Dung beetles roll up balls of dung to feed their young. Strangely, they routinely climb on top of these balls and dance around in circles on them, a mystery that neuroethologist Emily Baird at Lund University in Sweden and her colleagues wanted to solve.
"My research interest lies in understanding how animals with small brains, and therefore relatively limited processing power, are capable of orienting and navigating through the world," Baird told LiveScience. "Our aim is to understand the techniques and mechanisms that animals such as insects use to overcome the limitations of their small brain."
To find out why these beetles apparently dance jigs, the researchers experimented with the diurnal ball-rolling dung beetle, Scarabaeus (Kheper) nigroaeneus,on a farm in South Africa.
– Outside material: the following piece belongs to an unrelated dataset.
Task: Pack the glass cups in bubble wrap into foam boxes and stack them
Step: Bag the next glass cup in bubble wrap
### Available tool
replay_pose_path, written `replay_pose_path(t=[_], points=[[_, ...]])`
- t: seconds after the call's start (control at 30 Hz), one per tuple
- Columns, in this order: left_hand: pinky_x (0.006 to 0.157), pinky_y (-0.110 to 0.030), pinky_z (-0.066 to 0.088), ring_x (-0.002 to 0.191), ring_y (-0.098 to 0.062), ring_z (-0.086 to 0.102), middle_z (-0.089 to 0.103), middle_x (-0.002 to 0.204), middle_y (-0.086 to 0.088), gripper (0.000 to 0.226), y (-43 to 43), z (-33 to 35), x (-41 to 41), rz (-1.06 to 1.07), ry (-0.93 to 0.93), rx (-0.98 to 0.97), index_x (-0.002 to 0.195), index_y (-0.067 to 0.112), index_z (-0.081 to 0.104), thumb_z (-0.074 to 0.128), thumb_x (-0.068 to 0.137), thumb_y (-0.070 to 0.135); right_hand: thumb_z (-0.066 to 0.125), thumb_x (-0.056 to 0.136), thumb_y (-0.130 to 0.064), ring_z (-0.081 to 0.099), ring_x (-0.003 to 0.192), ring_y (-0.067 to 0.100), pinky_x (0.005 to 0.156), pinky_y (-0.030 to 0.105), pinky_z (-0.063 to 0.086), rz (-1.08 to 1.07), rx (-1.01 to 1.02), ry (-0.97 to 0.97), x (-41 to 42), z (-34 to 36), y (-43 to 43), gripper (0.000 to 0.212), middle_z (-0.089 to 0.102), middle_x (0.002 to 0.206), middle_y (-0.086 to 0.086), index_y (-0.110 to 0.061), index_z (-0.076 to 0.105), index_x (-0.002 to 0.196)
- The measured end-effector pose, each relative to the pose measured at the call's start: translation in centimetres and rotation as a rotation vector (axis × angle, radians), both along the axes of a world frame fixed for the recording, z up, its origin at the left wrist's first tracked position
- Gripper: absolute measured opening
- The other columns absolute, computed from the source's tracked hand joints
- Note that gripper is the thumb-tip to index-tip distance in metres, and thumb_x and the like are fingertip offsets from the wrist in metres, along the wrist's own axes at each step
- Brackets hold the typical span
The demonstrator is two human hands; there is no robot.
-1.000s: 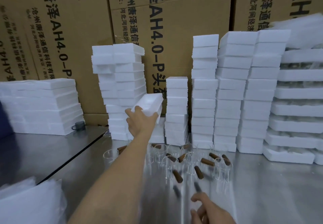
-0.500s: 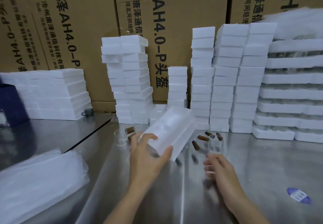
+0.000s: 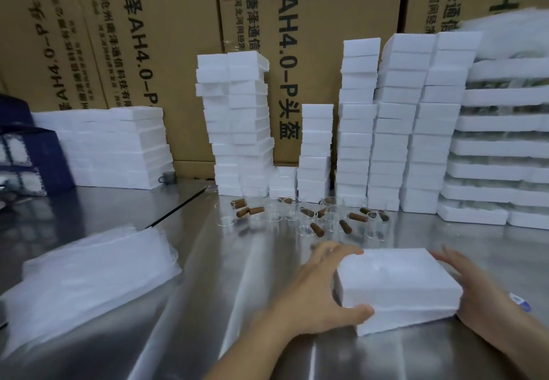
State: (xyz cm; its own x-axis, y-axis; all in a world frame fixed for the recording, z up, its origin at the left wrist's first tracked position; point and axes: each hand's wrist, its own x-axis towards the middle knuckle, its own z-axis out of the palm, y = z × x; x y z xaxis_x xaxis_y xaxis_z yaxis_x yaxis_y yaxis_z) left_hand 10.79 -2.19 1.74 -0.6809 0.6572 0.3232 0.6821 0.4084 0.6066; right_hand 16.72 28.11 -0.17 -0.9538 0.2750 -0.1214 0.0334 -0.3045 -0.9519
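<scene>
Left hand [image 3: 315, 293] grips foam box [image 3: 395, 284] at its left end, thumb on near side | right hand [image 3: 475, 290] flat, fingers straight, at box's right side | box lies on steel table [image 3: 208, 290] | glass cups [image 3: 329, 216] beyond, foam box stacks [image 3: 356, 127] behind | bubble wrap pile [image 3: 89, 267] far left

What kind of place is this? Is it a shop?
More likely a packing room or warehouse. Tall stacks of white foam boxes stand on a metal table, big printed cardboard cartons are piled behind them, and loose glass cups wait in front. The left hand grips one foam box.
</scene>
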Motion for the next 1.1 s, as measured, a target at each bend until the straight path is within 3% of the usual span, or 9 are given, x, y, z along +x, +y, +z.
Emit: replay_pose_path(t=[0.1,0.3,0.47,0.6,0.73,0.83,0.9,1.0,1.1], points=[[0.118,-0.049,0.043,0.147,-0.01,0.039,0.019,0.158,0.035,0.089,-0.1,-0.3,-0.4,0.001,-0.002,0.025,0.148,0.073,0.026,0.082,0.079,0.065,0.089,0.054,-0.062,0.076,0.104,0.019,0.089,0.037,0.046,0.035,0.066,0.024,-0.2,-0.1,-1.1,0.069,0.077,0.12,0.007,-0.023,0.083,0.109],[0.113,-0.053,0.051,0.149,-0.013,0.039,0.023,0.165,0.031,0.096,0.3,-1.0,-1.2,0.032,-0.077,0.118,0.146,0.08,0.017,0.083,0.077,0.068,0.086,0.061,-0.055,0.076,0.107,0.026,0.1,0.048,0.052,-0.058,0.186,0.045,0.0,0.5,-1.7,0.072,0.078,0.119,0.007,-0.019,0.076,0.123],[0.119,-0.055,0.044,0.152,-0.013,0.038,0.025,0.167,0.027,0.101,0.5,-1.5,-1.8,0.013,-0.133,0.146,0.149,0.079,0.015,0.084,0.076,0.066,0.079,0.059,-0.078,0.076,0.105,0.02,0.105,0.048,0.051,-0.086,0.267,0.035,0.2,0.5,-1.1,0.072,0.078,0.117,-0.001,-0.036,0.077,0.117],[0.117,-0.052,0.047,0.149,-0.011,0.04,0.028,0.165,0.025,0.104,0.7,-1.6,-1.9,-0.005,-0.16,0.152,0.148,0.08,0.015,0.086,0.074,0.068,0.08,0.059,-0.078,0.075,0.109,0.022,0.114,0.045,0.043,-0.026,0.264,0.029,0.3,0.1,-0.7,0.07,0.078,0.118,-0.001,-0.035,0.079,0.114],[0.115,-0.048,0.051,0.145,-0.003,0.044,0.034,0.16,0.024,0.107,0.7,-1.8,-2.3,-0.045,-0.205,0.202,0.15,0.077,0.02,0.091,0.072,0.063,0.076,0.088,-0.045,0.066,0.123,0.032,0.11,0.041,0.044,-0.05,0.336,0.092,-0.6,0.6,-1.0,0.044,0.073,0.128,0.011,-0.016,0.078,0.121],[0.123,-0.054,0.04,0.154,-0.01,0.034,0.022,0.169,0.026,0.111,0.4,-1.1,-1.8,-0.046,-0.205,0.195,0.149,0.079,0.014,0.089,0.067,0.077,0.055,0.106,-0.004,0.047,0.139,0.046,0.116,0.045,0.032,-0.02,0.423,0.141,-0.6,-0.1,0.1,0.037,0.052,0.147,0.032,0.012,0.054,0.14],[0.123,-0.051,0.037,0.154,-0.008,0.033,0.016,0.169,0.032,0.104,-0.7,0.9,-1.6,-0.01,-0.194,0.317,0.149,0.08,0.016,0.082,0.069,0.084,0.072,0.099,-0.022,0.053,0.135,0.042,0.118,0.047,0.035,-0.037,0.386,0.046,-1.8,-0.1,0.4,0.045,0.06,0.143,0.023,-0.001,0.061,0.138],[0.117,-0.042,0.043,0.137,0.01,0.046,0.039,0.155,0.029,0.07,-5.4,4.3,-2.3,0.223,-0.068,0.577,0.141,0.07,0.043,0.074,0.079,0.08,0.097,0.042,-0.062,0.075,0.105,0.027,0.106,0.048,0.048,-0.053,0.349,0.029,-2.1,-0.7,1.0,0.077,0.079,0.114,0.004,-0.027,0.079,0.108],[0.11,-0.044,0.048,0.128,-0.002,0.058,0.059,0.141,0.016,0.04,-13.7,4.9,-4.3,0.564,0.18,0.349,0.138,0.047,0.061,0.073,0.099,0.047,0.096,0.038,-0.066,0.077,0.098,0.028,0.092,0.047,0.052,0.008,0.331,0.034,-2.6,-2.0,2.7,0.08,0.079,0.11,0.008,-0.028,0.079,0.106]])
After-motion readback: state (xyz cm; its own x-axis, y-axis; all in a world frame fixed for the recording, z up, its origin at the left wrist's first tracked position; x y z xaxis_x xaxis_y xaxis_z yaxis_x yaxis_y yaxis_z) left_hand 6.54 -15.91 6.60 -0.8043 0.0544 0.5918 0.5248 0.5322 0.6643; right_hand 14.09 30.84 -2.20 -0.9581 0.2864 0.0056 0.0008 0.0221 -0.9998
They were placed in bins filled with soil, where they could make and roll balls of fresh cow dung.
"We are very fortunate that the dung beetles are such wonderful animals to work with," Baird said. "Even when we place them in the most unusual experimental situations, these wonderful animals just continue to behave as normal."
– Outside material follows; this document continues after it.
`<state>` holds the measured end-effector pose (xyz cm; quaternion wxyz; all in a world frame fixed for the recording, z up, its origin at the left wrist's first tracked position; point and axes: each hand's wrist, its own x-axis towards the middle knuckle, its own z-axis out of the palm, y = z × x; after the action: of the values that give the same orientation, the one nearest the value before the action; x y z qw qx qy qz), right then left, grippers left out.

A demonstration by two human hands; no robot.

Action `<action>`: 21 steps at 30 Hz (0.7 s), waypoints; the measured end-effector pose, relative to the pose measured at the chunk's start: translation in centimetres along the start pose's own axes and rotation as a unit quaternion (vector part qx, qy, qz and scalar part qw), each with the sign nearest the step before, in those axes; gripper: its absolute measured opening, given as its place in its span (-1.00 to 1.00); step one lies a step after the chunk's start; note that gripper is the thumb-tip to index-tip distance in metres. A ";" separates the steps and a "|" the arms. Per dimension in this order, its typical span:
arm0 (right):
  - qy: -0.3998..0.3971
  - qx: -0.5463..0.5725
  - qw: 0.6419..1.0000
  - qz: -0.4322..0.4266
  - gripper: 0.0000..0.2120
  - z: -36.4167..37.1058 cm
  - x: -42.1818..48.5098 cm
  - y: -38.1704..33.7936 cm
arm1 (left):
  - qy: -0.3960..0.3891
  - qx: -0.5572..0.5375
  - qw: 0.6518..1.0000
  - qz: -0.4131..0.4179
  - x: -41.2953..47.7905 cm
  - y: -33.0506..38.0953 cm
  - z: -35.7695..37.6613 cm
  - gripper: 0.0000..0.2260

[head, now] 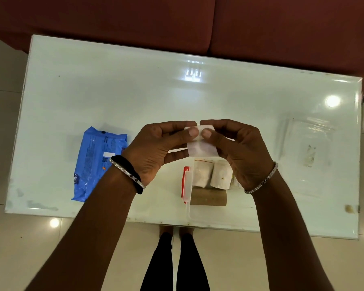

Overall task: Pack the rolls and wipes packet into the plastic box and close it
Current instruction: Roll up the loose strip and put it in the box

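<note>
Head view: left hand [156,148] and right hand [240,148] together pinch a white roll [200,147] above the open plastic box [188,185], which holds white rolls. Blue wipes packet [97,162] lies left on the glass table [177,97].

Both hands, left hand [158,152] and right hand [237,152], hover over the clear plastic box [188,198], blocking access from above. Glossy white glass table [135,91] beyond lies open. Blue wipes packet [98,162] occupies the left.
</note>
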<state>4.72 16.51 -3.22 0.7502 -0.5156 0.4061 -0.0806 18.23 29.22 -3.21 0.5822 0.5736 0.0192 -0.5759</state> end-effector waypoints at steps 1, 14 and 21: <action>-0.007 0.002 1.000 -0.008 -0.65 0.0 -0.1 0.1 | 0.004 -0.004 1.000 -0.007 0.0 0.0 0.0 -0.64; -0.016 0.029 0.999 0.001 -0.64 0.4 0.0 0.8 | 0.005 0.014 1.000 -0.012 -0.1 -0.5 -0.5 -0.67; -0.025 -0.009 0.999 -0.032 -0.71 0.2 -0.2 1.3 | 0.034 -0.008 0.999 -0.040 0.2 -1.0 -0.7 -0.74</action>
<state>4.34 17.32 -4.19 0.7525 -0.5369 0.3712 -0.0875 18.04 29.90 -4.20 0.5621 0.5871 0.0660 -0.5788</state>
Dung beetles typically roll away from dung piles in straight lines — a remarkable feat, given they do this facing backward with their head pointing toward the ground. These straight lines help ensure they get away as quickly as possible from other beetles that, rather than making their own ball, would prefer to steal those of others. [Photos: Shimmering Metallic Beetles]
They found that the dung beetles often danced before moving away from dung piles, upon encountering obstacles, or if they lost control of the balls. This suggested the insects danced to orient themselves.
The researchers then had the dung beetles roll balls into tunnels, and spun these tunnels (tubes) around so the beetles ended up moving the direction opposite to that in which they had started. About half of the beetles danced and corrected their course back to their original direction. However, when the tunnels were covered with black paper that prevented the beetles from seeing the sky or any landmarks, only 14 percent danced and none of them corrected their direction, suggesting they relied on visual cues to orient themselves during their dances.
In a final experiment, the researchers had the beetles roll balls into a clear tunnel, and once they reached the center, a wooden board hid the sun from the beetle's view while a mirror was used to reflect the image of the sun so that it was in the opposite part of the sky from where it was originally. After the apparent position of the sun changed, more than half the beetles then danced, and most of these beetles went the direction opposite to that in which they started.
These findings suggest that dung beetles navigate according to the position of celestial cues. They climb on top of their dung balls to get a good look at the sky, and move around in a circle to get a fix on their bearings.
"Our findings are exciting, because they suggest that dung beetles have developed very clever, robust techniques for orienting in a complex and ever-changing environment," Baird said. "A dung beetle has less than 0.0001 percent of the neurons of a human brain, yet it is able to orient along a straight line using information from the sky."
Baird and her colleagues detailed their findings online Jan. 18 in the journal PLoS ONE.